● **Required work**
Only one span is wanted from the lines below: from the one with "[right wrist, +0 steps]" up to and including the one with "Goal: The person". Copy it exactly, without images.

● **Data**
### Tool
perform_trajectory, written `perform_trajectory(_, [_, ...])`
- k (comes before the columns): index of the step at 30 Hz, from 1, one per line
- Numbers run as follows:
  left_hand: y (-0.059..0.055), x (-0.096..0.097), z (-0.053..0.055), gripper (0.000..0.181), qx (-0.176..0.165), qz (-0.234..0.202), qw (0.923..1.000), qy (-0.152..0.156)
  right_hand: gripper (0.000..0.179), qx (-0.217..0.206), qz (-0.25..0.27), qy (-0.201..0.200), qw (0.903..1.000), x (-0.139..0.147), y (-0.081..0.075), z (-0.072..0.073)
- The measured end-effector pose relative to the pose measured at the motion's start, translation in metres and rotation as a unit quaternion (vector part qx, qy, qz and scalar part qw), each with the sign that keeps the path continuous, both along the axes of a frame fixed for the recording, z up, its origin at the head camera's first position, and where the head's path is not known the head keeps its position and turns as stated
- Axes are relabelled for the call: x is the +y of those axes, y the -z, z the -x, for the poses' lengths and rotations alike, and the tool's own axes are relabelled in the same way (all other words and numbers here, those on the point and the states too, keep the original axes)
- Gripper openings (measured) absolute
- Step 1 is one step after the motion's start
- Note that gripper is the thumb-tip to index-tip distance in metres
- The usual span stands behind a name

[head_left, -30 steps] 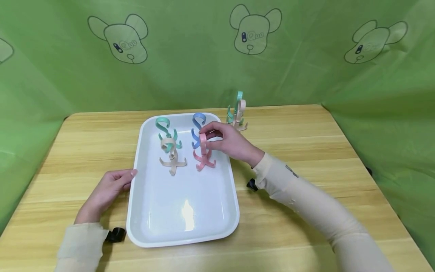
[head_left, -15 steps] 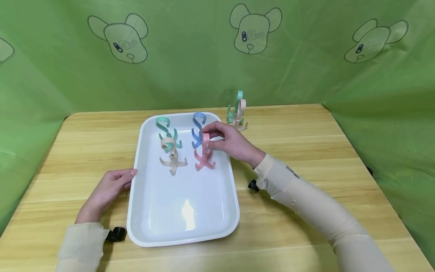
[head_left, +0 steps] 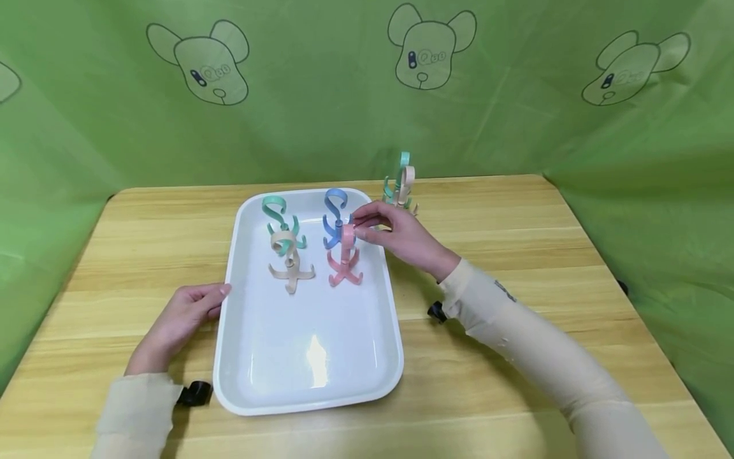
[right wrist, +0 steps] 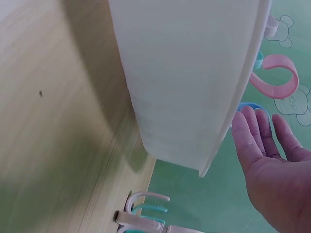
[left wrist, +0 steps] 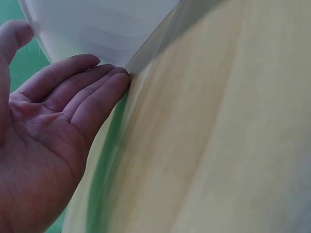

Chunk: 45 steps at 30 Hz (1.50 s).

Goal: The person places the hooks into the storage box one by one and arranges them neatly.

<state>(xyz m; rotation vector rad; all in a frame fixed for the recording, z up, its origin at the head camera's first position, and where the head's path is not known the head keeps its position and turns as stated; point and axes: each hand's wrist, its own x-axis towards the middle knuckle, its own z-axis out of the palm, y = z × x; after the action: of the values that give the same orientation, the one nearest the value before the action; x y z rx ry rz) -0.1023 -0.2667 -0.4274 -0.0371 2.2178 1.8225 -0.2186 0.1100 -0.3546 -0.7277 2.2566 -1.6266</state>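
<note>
A pink hook hanger (head_left: 345, 258), with a curled top and several upturned prongs, stands in the white tray (head_left: 309, 357). My right hand (head_left: 404, 239) is just right of its top, over the tray's right rim, fingers spread and holding nothing. In the right wrist view, the pink hanger (right wrist: 282, 75) is apart from the right hand (right wrist: 277, 170). Behind it is a blue hanger (head_left: 337, 213), partly hidden by my fingers. Green (head_left: 275, 207) and beige (head_left: 292, 275) hangers stand to the left. My left hand (head_left: 180, 322) touches the tray's left side, nearly straight fingers (left wrist: 99, 104) against its outer wall.
Another green hanger (head_left: 404, 162) and beige hanger (head_left: 408, 178) stand on the wooden table (head_left: 504, 255) behind the tray's right side. A green curtain (head_left: 321, 127) surrounds the table's back and sides. A black wrist piece (head_left: 197, 394) sits beside the tray's lower left.
My right hand has let go of the pink hanger and drawn right, its fingers opening. The hanger shifted slightly right before release. My left hand and the tray have stayed put.
</note>
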Motion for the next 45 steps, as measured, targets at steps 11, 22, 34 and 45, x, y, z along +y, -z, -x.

● **Solution for this exercise**
[right wrist, +0 steps] 
[left wrist, +0 steps] 

Chunk: 45 steps at 30 Hz (1.50 s).

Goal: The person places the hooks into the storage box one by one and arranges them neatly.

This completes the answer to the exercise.